347. Top K Frequent Elements

Given a non-empty array of integers, return the k most frequent elements.

For example, Given [1,1,1,2,2,3] and k = 2, return [1,2].

Note:

• You may assume k is always valid, 1 ≤ k ≤ number of unique elements.

• Your algorithm's time complexity must be better than O(n log n), where n is the array's size.

My Solutions:

Time < O(nlgn) 必然是 O(n)。必然用吊桶，不需要priority queue排序

class Solution {
    public List<Integer> topKFrequent(int[] nums, int k) {
        
        HashMap<Integer, Integer> hash = new HashMap<>();
        for (int i : nums) {
            hash.put(i, hash.getOrDefault(i, 0) + 1);
        }
        
        //use bucket to store numbers by frequency
        List<Integer>[] bucket = new ArrayList[nums.length + 1];
        for (int i : hash.keySet()) {
            int count = hash.get(i);
            if (bucket[count] == null) bucket[count] = new ArrayList<>();
            bucket[count].add(i);
        }
        
        List<Integer> res = new ArrayList<>();
        for (int i = bucket.length - 1; i > 0 & k > 0; i--) {
            List<Integer> list = bucket[i];
            int j = 0;
            while (list != null && j < list.size() && k > 0){
                res.add(list.get(j++));
                k--;
            }
        }
        return res;
    }
}

用priority queue的方法如下：

    public int[] topKFrequent(int[] nums, int k) {
    
        // build a hashp map of number and it's frequency
        Map<Integer, Integer> map = new HashMap<>();
        for (int n : nums) map.put(n, map.getOrDefault(n, 0) + 1);
        
        // init a heap: the less frequent first
        // The comparator, count.get(n1) - count.get(n2), evaluates to -1, 0, or 1depending on which number is bigger.
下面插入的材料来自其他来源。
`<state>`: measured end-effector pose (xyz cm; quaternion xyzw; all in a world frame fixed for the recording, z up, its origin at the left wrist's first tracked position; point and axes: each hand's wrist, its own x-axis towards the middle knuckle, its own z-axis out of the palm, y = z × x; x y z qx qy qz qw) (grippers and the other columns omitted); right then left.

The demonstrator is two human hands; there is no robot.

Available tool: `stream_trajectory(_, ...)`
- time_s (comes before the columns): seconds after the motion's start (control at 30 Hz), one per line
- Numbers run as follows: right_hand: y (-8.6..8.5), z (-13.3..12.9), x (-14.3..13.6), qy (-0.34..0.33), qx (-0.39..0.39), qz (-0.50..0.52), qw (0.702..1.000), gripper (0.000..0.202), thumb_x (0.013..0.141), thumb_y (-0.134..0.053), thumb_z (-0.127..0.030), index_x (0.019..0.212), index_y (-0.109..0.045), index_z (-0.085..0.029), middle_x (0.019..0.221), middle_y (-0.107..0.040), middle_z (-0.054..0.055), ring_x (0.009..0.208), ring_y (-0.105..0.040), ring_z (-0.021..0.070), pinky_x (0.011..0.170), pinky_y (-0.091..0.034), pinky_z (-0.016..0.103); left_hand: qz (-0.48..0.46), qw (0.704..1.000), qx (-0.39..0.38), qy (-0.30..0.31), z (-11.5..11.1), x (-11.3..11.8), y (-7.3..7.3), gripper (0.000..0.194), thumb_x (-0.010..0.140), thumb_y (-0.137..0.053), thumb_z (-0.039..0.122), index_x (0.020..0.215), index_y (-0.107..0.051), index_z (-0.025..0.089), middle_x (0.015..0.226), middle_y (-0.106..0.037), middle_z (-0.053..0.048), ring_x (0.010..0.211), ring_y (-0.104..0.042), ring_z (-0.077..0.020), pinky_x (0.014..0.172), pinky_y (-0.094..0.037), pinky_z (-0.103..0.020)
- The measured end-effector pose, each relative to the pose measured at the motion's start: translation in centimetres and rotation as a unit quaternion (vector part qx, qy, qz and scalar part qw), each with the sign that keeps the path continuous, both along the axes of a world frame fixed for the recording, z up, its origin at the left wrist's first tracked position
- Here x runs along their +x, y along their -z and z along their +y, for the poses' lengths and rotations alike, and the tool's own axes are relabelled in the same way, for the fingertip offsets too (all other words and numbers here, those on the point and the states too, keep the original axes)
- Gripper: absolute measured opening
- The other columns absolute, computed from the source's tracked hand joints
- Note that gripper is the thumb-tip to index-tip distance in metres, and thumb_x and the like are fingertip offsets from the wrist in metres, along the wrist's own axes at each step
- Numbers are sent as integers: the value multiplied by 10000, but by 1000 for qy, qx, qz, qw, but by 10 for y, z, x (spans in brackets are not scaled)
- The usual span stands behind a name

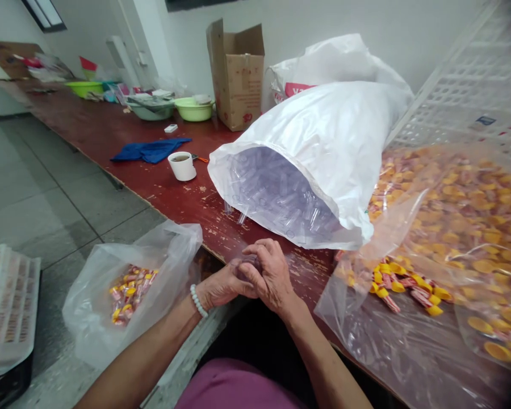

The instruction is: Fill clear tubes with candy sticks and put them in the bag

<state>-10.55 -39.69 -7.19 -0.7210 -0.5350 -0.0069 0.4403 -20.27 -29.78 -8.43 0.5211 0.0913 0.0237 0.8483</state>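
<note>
A single camera, worn on the person's head, looks forward and down across the bench (145, 184) from its near side. The left hand (227, 284) and right hand (275, 275) lie close to it, near the middle of the view, with purple clothing (238, 386) nearest of all. The bench runs off to the far left, the floor (21, 170) shows on the left, and the pale wall (323, 23) closes the far side. The wide view darkens at the right corners.
</note>
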Motion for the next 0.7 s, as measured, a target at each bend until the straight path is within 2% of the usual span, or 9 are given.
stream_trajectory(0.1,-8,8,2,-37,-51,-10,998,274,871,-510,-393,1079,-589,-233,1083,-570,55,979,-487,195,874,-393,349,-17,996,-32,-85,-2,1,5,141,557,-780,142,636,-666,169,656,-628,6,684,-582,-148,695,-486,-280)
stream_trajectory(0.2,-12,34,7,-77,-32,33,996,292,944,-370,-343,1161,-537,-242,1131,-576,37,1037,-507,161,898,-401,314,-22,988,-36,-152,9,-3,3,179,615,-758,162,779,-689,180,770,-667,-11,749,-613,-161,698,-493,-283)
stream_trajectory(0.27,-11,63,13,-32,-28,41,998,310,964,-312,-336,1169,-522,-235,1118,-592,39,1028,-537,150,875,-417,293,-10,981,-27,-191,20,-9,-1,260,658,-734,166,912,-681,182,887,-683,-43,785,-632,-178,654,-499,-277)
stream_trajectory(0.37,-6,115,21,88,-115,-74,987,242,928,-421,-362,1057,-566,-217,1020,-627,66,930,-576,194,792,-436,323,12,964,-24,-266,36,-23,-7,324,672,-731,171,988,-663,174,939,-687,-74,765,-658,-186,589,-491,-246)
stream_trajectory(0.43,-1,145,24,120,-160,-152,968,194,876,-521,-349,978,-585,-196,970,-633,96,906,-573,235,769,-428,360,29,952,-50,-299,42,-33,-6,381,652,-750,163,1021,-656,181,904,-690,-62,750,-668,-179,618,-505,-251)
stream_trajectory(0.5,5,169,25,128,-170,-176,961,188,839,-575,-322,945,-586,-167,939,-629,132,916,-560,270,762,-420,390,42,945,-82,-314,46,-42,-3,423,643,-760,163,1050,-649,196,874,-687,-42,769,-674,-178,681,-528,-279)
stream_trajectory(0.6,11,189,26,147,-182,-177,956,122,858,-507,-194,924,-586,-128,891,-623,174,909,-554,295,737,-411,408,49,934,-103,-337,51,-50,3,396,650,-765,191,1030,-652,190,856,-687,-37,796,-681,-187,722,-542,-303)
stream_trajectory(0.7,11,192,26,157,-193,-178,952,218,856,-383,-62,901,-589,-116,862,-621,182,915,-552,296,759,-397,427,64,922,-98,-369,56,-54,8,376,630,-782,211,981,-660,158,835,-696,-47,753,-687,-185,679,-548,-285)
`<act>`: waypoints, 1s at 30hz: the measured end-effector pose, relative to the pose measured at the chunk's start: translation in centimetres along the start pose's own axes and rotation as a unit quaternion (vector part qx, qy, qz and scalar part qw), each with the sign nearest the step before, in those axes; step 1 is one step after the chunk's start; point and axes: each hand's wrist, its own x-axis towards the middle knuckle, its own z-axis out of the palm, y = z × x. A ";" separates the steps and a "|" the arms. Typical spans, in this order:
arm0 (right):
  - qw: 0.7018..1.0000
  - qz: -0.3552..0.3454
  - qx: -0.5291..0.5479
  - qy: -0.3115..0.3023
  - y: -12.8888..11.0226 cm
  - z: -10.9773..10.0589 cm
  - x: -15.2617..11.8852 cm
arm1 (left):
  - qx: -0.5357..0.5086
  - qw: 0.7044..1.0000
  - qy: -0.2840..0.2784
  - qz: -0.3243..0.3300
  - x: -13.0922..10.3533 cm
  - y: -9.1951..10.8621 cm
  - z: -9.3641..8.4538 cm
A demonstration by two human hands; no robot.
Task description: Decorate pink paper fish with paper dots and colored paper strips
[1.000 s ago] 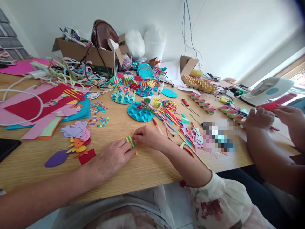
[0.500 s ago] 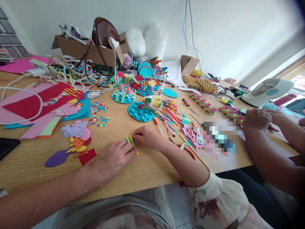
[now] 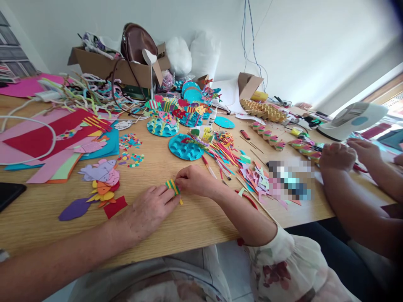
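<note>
A small green paper piece with yellow stripes [image 3: 171, 187] lies at the table's front middle. My left hand [image 3: 153, 209] rests on the table, fingers closed over the piece's lower left edge. From the right, my right hand [image 3: 194, 181] pinches at the piece's right edge; its fingertips are partly hidden. A yellow strip end sticks out below the piece. Left of my hands lie a red paper scrap [image 3: 115, 206], a purple paper oval [image 3: 74, 209] and several paper fish [image 3: 100, 173]. Behind them stands a blue wavy disc [image 3: 186, 147].
Paper strips [image 3: 224, 153], pink scraps [image 3: 256, 178], a wooden stick [image 3: 252, 195] and red-handled scissors [image 3: 248, 198] lie right of my hands. Finished fish pieces [image 3: 163, 126] and a glue bottle [image 3: 213, 116] stand behind. Another person's hands [image 3: 338, 157] are at far right. A phone [image 3: 11, 195] lies left.
Both my hands stay at the striped paper piece almost without moving. At the far right, the other person's farther hand has shifted slightly.
</note>
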 end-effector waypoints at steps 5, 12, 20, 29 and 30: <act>1.000 0.008 0.004 0.008 -0.4 -0.1 0.3 | -0.001 1.000 -0.007 0.001 0.1 0.0 -0.1; 0.998 0.025 0.052 0.002 -0.3 -0.5 -0.3 | -0.023 1.000 -0.012 -0.008 -0.1 0.3 -0.6; 0.991 0.084 0.100 0.015 -0.1 -0.4 -1.3 | -0.069 0.997 -0.011 -0.025 0.6 -2.1 -3.5; 0.986 0.092 0.141 0.003 0.7 1.2 -0.6 | -0.137 0.990 -0.037 -0.013 2.3 -4.9 -0.7; 0.986 0.093 0.140 0.002 0.7 1.3 -0.6 | -0.143 0.989 -0.035 -0.009 2.3 -5.0 -0.5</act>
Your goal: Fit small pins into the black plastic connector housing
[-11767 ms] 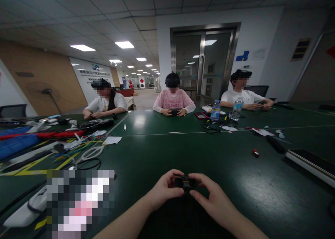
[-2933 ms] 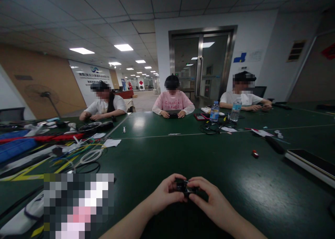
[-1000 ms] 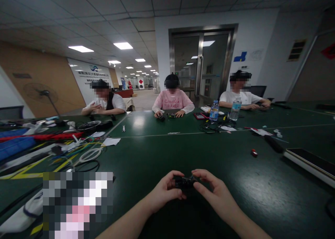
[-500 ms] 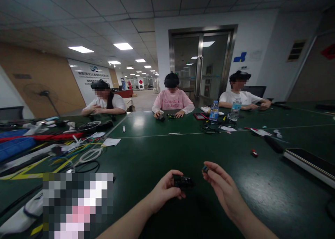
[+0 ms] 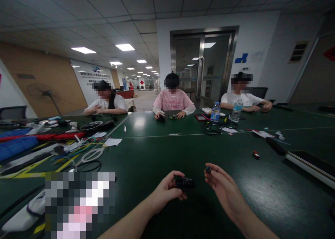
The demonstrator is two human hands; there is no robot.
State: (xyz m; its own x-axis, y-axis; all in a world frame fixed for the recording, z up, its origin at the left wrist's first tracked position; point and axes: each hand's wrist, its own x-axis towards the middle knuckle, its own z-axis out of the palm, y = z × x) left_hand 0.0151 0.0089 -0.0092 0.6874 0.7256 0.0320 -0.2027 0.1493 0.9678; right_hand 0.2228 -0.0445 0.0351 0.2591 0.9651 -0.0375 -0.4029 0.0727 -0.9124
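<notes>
Low in the head view, my left hand [image 5: 169, 192] grips a black object [image 5: 185, 183] between thumb and fingers; its far end points right. To the right, my right hand [image 5: 221, 181] pinches a small dark piece [image 5: 208, 169] at its fingertips. The two hands are apart, with a gap between the black object and the small piece. Both are held over the dark green table [image 5: 157, 155]. What exactly the two objects are is too dark to tell.
Cables [image 5: 91, 155], a blue tray [image 5: 18, 147] and a white power strip [image 5: 24, 218] lie left. A small red object [image 5: 255, 155] and a white-edged device [image 5: 311, 169] are right. Two bottles [image 5: 215, 112] stand farther back. Three people sit across the table.
The whole view has shifted slightly, moving the scene a little right. Both hands keep their holds, and the gap between them looks much the same.
</notes>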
If the result is -1 then n1 must be "smaller" and thus gets placed closer to the head of the queue than n2.
        Queue<Integer> heap = new PriorityQueue<>(
        (n1, n2) -> map.get(n1) - map.get(n2));
        
        // keep the k top frequent elements in the heap
        for (int n : map.keySet()) {
            heap.add(n);
            if (heap.size() > k) heap.poll();
        }
        
        // build an output
        int[] res = new int[k];
        // iterate from the back because in the heap, the smallest one is at the beginning
        for (int i = k - 1; i >= 0; i--) {
            res[i] = heap.poll();
        }
        return res;
    }